论文标题
DEEPFD:自动化故障诊断和深度学习计划的本地化
DeepFD: Automated Fault Diagnosis and Localization for Deep Learning Programs
论文作者
论文摘要
由于深度学习(DL)系统被广泛部署到关键任务应用程序中,因此调试此类系统变得至关重要。大多数现有的作品在训练有素的深神经网络(DNN)上识别和修复可疑神经元,不幸的是,这可能是绕道而行的。具体而言,一些现有的研究报告说,许多不令人满意的行为实际上源自DL程序中的故障。此外,找到故障的神经元对于开发人员无法采取行动,而在DL程序中找到错误的陈述可以为开发人员提供更多有用的调试信息。尽管提出了一些最近的研究,以查明DL程序或培训设置中的错误陈述(例如,学习率太大),但它们主要是基于预定义的规则而设计的,导致许多错误的警报或虚假负面因素,尤其是当故障超出其功能之外。 考虑到这些局限性,在本文中,我们提出了DEEPFD,这是一个基于学习的故障诊断和本地化框架,将故障本地化任务映射到学习问题。特别是,它通过监视DNN型号训练期间提取的运行时功能,然后在DL程序中找到诊断的故障,从而渗透可疑的故障类型。它通过识别DL程序中的故障的根本原因而不是神经元而不是通过学习方法诊断故障来克服局限性,而不是一组硬编码的规则。评估表现出DEEPFD的潜力。它正确诊断了52%的DL程序,而最佳最新作品达到了一半(27%)。此外,对于故障本地化,DEEPFD还胜过现有作品,正确定位了42%的故障程序,这几乎是现有作品实现的最佳结果(23%)的两倍。

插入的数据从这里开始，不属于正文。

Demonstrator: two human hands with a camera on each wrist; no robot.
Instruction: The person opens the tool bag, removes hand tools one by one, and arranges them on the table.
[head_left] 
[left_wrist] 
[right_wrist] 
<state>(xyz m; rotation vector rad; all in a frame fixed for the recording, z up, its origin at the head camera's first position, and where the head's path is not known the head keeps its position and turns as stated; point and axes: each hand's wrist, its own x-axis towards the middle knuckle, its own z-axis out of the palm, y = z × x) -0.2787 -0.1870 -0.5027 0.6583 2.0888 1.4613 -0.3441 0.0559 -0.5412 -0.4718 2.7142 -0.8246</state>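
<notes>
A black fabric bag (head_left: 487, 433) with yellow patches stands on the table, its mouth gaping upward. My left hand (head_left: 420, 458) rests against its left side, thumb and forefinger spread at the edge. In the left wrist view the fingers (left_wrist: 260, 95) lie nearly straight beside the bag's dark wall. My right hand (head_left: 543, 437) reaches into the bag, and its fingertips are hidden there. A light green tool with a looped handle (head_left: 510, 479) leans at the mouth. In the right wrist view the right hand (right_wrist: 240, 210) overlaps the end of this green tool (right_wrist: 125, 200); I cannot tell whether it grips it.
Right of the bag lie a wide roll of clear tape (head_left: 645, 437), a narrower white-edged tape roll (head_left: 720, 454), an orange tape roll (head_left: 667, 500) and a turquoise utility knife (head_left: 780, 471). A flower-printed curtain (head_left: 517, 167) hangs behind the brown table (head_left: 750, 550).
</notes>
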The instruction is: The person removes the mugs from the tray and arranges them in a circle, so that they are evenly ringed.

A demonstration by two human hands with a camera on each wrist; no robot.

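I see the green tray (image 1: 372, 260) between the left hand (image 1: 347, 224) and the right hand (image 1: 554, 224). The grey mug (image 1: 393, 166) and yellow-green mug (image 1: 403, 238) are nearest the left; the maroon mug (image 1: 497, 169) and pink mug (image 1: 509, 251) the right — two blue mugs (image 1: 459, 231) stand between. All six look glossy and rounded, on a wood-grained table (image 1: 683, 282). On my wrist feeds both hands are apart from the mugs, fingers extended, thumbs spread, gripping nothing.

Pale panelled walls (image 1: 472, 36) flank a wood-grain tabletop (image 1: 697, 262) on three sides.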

As Deep Learning (DL) systems are widely deployed for mission-critical applications, debugging such systems becomes essential. Most existing works identify and repair suspicious neurons on the trained Deep Neural Network (DNN), which, unfortunately, might be a detour. Specifically, several existing studies have reported that many unsatisfactory behaviors are actually originated from the faults residing in DL programs. Besides, locating faulty neurons is not actionable for developers, while locating the faulty statements in DL programs can provide developers with more useful information for debugging. Though a few recent studies were proposed to pinpoint the faulty statements in DL programs or the training settings (e.g. too large learning rate), they were mainly designed based on predefined rules, leading to many false alarms or false negatives, especially when the faults are beyond their capabilities. In view of these limitations, in this paper, we proposed DeepFD, a learning-based fault diagnosis and localization framework which maps the fault localization task to a learning problem. In particular, it infers the suspicious fault types via monitoring the runtime features extracted during DNN model training and then locates the diagnosed faults in DL programs. It overcomes the limitations by identifying the root causes of faults in DL programs instead of neurons and diagnosing the faults by a learning approach instead of a set of hard-coded rules. The evaluation exhibits the potential of DeepFD. It correctly diagnoses 52% faulty DL programs, compared with around half (27%) achieved by the best state-of-the-art works. Besides, for fault localization, DeepFD also outperforms the existing works, correctly locating 42% faulty programs, which almost doubles the best result (23%) achieved by the existing works.